* _WHAT IS NEEDED_:
Below you will find a set of lines. Repeat them all exactly.

* _INFORMATION SHOWN_:
=== Begin Enclosure ===

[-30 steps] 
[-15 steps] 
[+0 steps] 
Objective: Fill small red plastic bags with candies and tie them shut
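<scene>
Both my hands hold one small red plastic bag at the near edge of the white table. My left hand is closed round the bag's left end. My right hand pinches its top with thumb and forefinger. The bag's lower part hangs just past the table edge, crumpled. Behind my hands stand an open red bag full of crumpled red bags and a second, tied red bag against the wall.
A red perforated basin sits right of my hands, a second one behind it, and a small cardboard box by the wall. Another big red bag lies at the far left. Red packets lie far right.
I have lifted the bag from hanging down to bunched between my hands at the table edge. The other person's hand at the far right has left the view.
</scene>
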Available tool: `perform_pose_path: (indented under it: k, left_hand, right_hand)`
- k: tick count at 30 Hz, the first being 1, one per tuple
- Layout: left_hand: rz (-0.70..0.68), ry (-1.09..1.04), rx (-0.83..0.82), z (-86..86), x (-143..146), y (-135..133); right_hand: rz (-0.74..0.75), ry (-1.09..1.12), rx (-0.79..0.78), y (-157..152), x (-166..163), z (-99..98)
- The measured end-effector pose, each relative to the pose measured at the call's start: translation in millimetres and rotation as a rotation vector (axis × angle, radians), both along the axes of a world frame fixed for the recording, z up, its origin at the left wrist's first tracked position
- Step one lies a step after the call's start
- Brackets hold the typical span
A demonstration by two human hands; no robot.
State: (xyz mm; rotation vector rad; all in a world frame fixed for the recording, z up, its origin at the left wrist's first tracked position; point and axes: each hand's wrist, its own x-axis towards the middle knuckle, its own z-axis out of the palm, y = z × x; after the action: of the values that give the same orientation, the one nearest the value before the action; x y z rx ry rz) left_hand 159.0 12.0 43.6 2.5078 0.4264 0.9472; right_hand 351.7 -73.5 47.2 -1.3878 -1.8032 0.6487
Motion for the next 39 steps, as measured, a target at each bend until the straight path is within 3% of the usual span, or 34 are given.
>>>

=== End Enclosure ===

* _ANSWER SECTION_:
[-30 steps] 
[-15 steps] 
[+0 steps] 
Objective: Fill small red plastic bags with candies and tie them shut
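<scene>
Both my hands hold one small red plastic bag at the near edge of the white table. My left hand is closed round the bag's left end. My right hand pinches its top with thumb and forefinger. The bag's lower part hangs just past the table edge, crumpled. Behind my hands stand an open red bag full of crumpled red bags and a second, tied red bag against the wall.
A red perforated basin sits right of my hands, a second one behind it, and a small cardboard box by the wall. Another big red bag lies at the far left. Red packets lie far right.
I have lifted the bag from hanging down to bunched between my hands at the table edge. The other person's hand at the far right has left the view.
</scene>
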Available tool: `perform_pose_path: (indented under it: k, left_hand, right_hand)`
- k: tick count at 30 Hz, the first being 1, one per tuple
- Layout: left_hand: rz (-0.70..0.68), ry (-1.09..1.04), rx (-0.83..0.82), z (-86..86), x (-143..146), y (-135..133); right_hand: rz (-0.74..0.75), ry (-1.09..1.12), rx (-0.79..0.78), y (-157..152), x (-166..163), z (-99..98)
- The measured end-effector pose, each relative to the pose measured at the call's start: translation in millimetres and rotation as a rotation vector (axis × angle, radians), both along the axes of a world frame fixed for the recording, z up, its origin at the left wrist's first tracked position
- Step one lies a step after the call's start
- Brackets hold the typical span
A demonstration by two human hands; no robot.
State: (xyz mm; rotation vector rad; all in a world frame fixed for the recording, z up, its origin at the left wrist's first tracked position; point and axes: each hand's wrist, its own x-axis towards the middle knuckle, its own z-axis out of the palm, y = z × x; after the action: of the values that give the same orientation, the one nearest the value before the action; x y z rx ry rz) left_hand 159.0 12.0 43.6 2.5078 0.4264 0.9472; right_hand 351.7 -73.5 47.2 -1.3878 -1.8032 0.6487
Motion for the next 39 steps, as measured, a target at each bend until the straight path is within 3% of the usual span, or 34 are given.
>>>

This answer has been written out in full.